Estas ideias de Guénon formam um núcleo essencial no pensamento da Tradição e, por isso, as registamos. É a altura de as comparar com o Fascismo.
Mussolini afirma o Fascismo como prática e pensamento («É uma acção animada por uma doutrina»). Afirma-o como Filosofia, concepção da vida, da realidade e das suas leis. Para Mussolini, o Fascismo é universalidade em expressão («O Fascismo tem, doravante, no mundo inteiro, a universalidade que têm todas as doutrinas que realizando-se representam uma época na história do espírito humano»). Proclama: «O Fascismo responde hoje às exigências de carácter universal»; e considera que a Europa resolverá «num sentido fascista o problema do Estado moderno, do Estado do século XX, bem diferente dos Estados que existiam antes de 1789 ou que se formaram a seguir». Para o Duce, «não se pode agir espiritualmente sobre o mundo, como vontade dominante de outras vontades, sem uma concepção da realidade passageira e particular sobre a qual temos de agir, e dessa outra realidade permanente e universal à qual a primeira vai buscar o seu ser e a sua vida». Se aproximarmos estas declarações do que citámos no início deste artigo, entenderemos como, afinal, Mussolini pretende situar-se na esfera da progressiva recuperação da unidade inicial.

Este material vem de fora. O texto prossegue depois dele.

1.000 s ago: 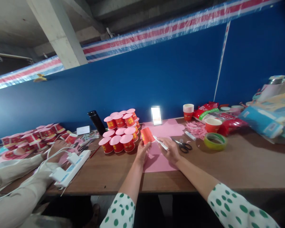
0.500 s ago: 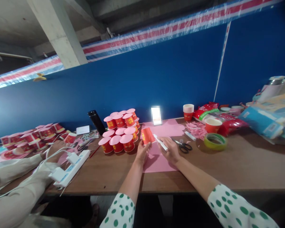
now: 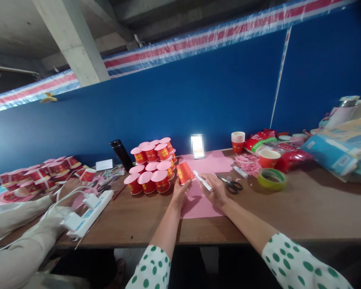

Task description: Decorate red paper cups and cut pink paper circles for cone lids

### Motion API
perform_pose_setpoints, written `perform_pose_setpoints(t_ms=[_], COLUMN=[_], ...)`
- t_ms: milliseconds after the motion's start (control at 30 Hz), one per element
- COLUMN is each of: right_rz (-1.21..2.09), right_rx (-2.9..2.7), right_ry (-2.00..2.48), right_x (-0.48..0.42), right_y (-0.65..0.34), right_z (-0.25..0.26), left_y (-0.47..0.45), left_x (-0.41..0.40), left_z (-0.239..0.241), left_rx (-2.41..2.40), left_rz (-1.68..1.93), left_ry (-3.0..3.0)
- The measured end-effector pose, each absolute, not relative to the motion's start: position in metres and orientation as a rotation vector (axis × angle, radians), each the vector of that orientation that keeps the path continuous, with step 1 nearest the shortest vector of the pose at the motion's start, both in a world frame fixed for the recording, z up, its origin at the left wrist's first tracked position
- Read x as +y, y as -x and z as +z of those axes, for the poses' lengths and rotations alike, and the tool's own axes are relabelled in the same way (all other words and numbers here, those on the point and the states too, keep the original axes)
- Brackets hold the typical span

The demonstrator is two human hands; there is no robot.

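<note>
Tilted on its side in my left hand (image 3: 180, 192) is a red paper cup (image 3: 185, 172) with gold print; the fingers are wrapped round its lower side. A white pen-shaped tube (image 3: 203, 181) is pinched in my right hand (image 3: 215, 190), its tip close to the cup's rim. Whether the tip touches the rim I cannot tell. Beneath both hands lies a sheet of pink paper (image 3: 195, 206). Just right of my right hand are black-handled scissors (image 3: 235, 187) and another white tube (image 3: 240, 171).
Stacked red cups topped with pink discs (image 3: 150, 182) stand left of my hands. To the right are a tape roll (image 3: 272, 180), pink paper scraps (image 3: 249, 164), nested cups (image 3: 238, 142) and bags. A power strip (image 3: 92, 214) lies near a co-worker's sleeves (image 3: 39, 228). A bright blurred screen (image 3: 197, 146) stands behind.
The red paper cup has turned slightly in my left hand. My right hand keeps the white tube close to the rim, almost unmoved. The whole view has shifted a little.
</note>
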State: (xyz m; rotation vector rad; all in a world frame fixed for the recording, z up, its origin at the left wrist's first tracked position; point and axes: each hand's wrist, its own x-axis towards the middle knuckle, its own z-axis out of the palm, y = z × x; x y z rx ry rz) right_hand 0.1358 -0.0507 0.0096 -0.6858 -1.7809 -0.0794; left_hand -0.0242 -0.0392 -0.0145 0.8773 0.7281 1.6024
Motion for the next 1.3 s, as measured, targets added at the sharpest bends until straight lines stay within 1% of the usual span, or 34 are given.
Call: perform_pose_setpoints(t_ms=[333, 900, 1300], right_rz=[-0.086, -0.064, -0.072], right_rx=[-1.807, -1.797, -1.781], right_ry=[0.678, 0.663, 0.696], right_x=[-0.0509, -0.0510, -0.0505], right_y=[-0.1358, -0.1350, -0.1345], right_z=[0.0111, 0.0099, 0.0080], left_y=[0.0231, 0.0205, 0.0207], left_x=[-0.0414, -0.0452, -0.0436], left_z=[-0.0099, -0.0069, -0.0092], left_rx=[0.819, 0.700, 0.731], left_rz=[1.597, 1.597, 1.599], left_ry=[-0.864, -0.816, -0.814])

O centro da concepção fascista é, pois, uma actividade alquímica, transformadora, pela graduação nas fases da Obra, pela graduação, nos indivíduos, da realização espiritual, por uma espécie de processo iniciático. Além disso, a mesma concepção totalitária do espírito, onde se integra a natureza, faz com que, sem desconhecer o real, a vida e a matéria, tudo seja espiritualmente transcendido.
Estas linhas gerais conduzem ao mesmo sentido hierárquico e religioso, onde o profano é animado pelo sagrado. Mas, aqui, o religioso não significa para Mussolini algo que esteja submetido ao temporal, antes se representa como a própria respiração do temporal. Assim, compreende-se que o Fascismo não pretenda competir com as religiões, nem dominá-las, embora preze, distinga e requeira o Catolicismo, declaradamente; o Fascismo existe em religiosidade, como uma outra expressão do sagrado.